** Dataset content **
☆ ☆ ☆ ☆ ☆ ☆ ☆
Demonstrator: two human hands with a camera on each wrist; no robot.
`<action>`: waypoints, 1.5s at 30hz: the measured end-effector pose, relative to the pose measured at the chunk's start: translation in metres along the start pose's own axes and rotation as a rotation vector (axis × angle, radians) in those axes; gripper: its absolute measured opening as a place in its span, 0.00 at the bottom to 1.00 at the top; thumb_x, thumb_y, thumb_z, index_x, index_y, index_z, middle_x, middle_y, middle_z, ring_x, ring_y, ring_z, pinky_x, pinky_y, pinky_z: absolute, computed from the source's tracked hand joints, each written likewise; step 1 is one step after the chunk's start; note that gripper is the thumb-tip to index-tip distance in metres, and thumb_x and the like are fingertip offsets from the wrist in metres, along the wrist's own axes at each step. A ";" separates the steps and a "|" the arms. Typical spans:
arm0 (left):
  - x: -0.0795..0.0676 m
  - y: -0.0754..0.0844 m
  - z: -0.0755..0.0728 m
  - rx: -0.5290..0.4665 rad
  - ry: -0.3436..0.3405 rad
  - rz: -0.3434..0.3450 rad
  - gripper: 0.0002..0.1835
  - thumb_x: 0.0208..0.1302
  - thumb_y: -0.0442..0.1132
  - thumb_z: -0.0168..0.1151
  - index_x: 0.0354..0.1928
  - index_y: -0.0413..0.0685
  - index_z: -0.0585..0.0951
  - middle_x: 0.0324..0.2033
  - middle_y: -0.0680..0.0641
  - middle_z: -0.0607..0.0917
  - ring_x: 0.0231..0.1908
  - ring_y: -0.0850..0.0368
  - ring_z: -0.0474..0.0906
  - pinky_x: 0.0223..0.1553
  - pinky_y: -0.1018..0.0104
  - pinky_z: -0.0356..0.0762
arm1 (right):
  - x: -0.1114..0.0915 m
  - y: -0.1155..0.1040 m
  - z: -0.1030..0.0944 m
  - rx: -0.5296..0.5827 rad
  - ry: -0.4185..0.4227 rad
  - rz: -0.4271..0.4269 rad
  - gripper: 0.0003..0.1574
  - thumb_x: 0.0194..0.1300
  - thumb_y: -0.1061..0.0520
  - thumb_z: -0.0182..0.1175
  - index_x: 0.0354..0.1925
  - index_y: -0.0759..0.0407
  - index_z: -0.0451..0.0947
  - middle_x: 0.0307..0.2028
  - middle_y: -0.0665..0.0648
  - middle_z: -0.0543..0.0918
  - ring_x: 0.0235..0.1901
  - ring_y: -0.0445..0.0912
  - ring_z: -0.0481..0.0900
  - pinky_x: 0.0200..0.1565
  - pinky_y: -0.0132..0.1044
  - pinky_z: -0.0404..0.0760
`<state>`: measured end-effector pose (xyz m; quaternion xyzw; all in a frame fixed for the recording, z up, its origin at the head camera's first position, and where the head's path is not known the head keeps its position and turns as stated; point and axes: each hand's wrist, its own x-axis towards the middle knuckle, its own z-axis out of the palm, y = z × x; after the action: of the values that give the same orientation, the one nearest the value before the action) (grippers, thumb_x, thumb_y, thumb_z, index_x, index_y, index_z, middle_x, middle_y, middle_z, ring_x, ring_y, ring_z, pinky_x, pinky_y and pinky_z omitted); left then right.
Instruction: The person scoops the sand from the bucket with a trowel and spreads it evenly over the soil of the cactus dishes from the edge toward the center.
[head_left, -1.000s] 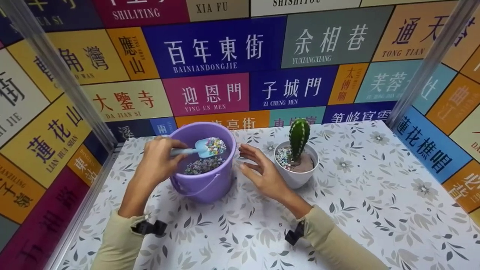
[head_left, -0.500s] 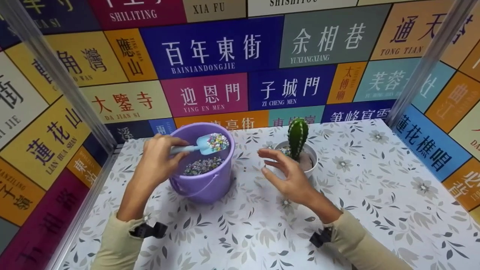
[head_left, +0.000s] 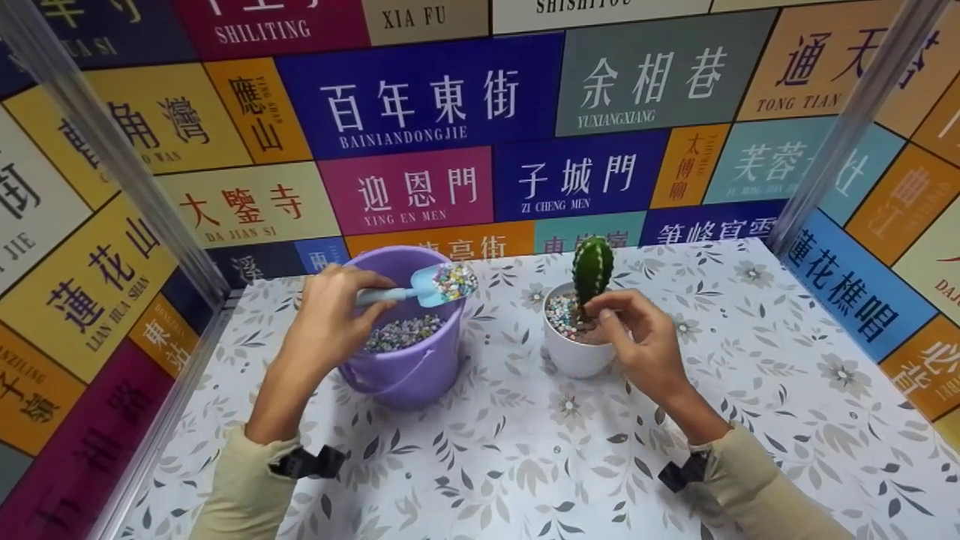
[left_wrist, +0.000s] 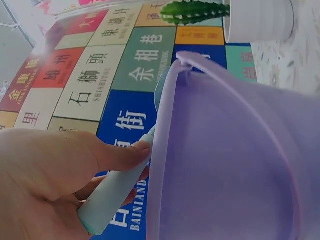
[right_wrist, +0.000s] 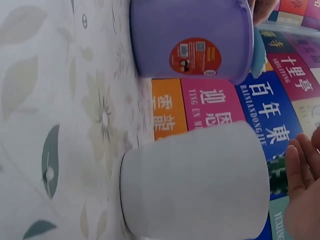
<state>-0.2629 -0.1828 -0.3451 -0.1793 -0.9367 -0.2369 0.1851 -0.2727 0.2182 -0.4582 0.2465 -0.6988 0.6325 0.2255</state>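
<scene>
My left hand (head_left: 330,319) grips the handle of a small light-blue toy shovel (head_left: 427,288). Its scoop carries multicoloured pebbles (head_left: 454,282) and hangs over the right rim of a purple bucket (head_left: 412,379). More pebbles (head_left: 405,334) lie inside the bucket. In the left wrist view the bucket wall hides most of the scoop. My right hand (head_left: 649,345) is at the right side of a white pot (head_left: 574,356), fingertips close by the base of a green cactus (head_left: 592,270); whether they touch it is unclear. Coloured pebbles (head_left: 564,315) cover the left of the pot's surface, brownish soil the right.
Bucket and pot stand apart on a table with a leaf-patterned cover (head_left: 510,450). Panels with printed street names (head_left: 420,97) rise behind and at both sides. Metal posts (head_left: 855,135) stand at the corners. The bucket's handle (left_wrist: 250,110) hangs down its front.
The shovel with its pebbles has shifted right, from inside the bucket to over its right rim. My right hand has moved from beside the bucket rightward to the cactus.
</scene>
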 end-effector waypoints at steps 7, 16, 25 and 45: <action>0.005 0.013 0.013 0.004 0.023 0.074 0.11 0.62 0.36 0.80 0.46 0.45 0.94 0.42 0.42 0.95 0.46 0.39 0.85 0.55 0.44 0.75 | 0.004 0.019 -0.013 -0.040 0.128 0.002 0.10 0.76 0.73 0.56 0.50 0.72 0.83 0.45 0.70 0.86 0.46 0.52 0.87 0.47 0.33 0.83; 0.008 0.032 0.028 -0.043 -0.016 0.075 0.10 0.63 0.38 0.79 0.46 0.47 0.94 0.43 0.44 0.94 0.45 0.42 0.82 0.52 0.45 0.70 | 0.004 0.037 -0.025 -0.162 0.202 0.106 0.18 0.75 0.68 0.62 0.60 0.66 0.81 0.57 0.59 0.84 0.60 0.47 0.79 0.57 0.31 0.77; 0.015 0.049 0.043 -0.035 -0.056 0.113 0.10 0.65 0.39 0.78 0.48 0.49 0.94 0.44 0.46 0.94 0.47 0.44 0.82 0.51 0.45 0.70 | -0.001 0.054 -0.033 -0.132 -0.006 0.262 0.34 0.80 0.58 0.61 0.78 0.60 0.66 0.77 0.60 0.71 0.78 0.54 0.65 0.75 0.49 0.63; 0.031 0.077 0.067 0.013 -0.163 0.155 0.10 0.68 0.40 0.76 0.48 0.49 0.94 0.43 0.47 0.94 0.50 0.44 0.84 0.54 0.47 0.70 | -0.008 0.059 -0.038 -0.109 -0.191 0.310 0.45 0.81 0.53 0.59 0.86 0.50 0.52 0.87 0.55 0.54 0.87 0.55 0.46 0.81 0.68 0.52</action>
<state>-0.2747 -0.0772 -0.3578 -0.2685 -0.9336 -0.2002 0.1271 -0.3035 0.2616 -0.5056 0.1824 -0.7800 0.5943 0.0712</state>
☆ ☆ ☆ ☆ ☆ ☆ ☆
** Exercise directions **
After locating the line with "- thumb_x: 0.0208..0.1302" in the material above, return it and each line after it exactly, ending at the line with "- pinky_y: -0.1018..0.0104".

** Written response **
  - thumb_x: 0.0208..0.1302
  - thumb_y: -0.0442..0.1132
  - thumb_z: -0.0168..0.1151
  - index_x: 0.0354..0.1928
  - index_y: -0.0413..0.0685
  - index_z: -0.0585..0.0951
  - middle_x: 0.0324..0.2033
  - middle_y: -0.0680..0.0641
  - middle_z: -0.0607..0.0917
  - ring_x: 0.0231..0.1908
  - ring_y: -0.0850..0.0368
  - ring_z: -0.0474..0.0906
  - pinky_x: 0.0223..0.1553
  - pinky_y: -0.1018..0.0104

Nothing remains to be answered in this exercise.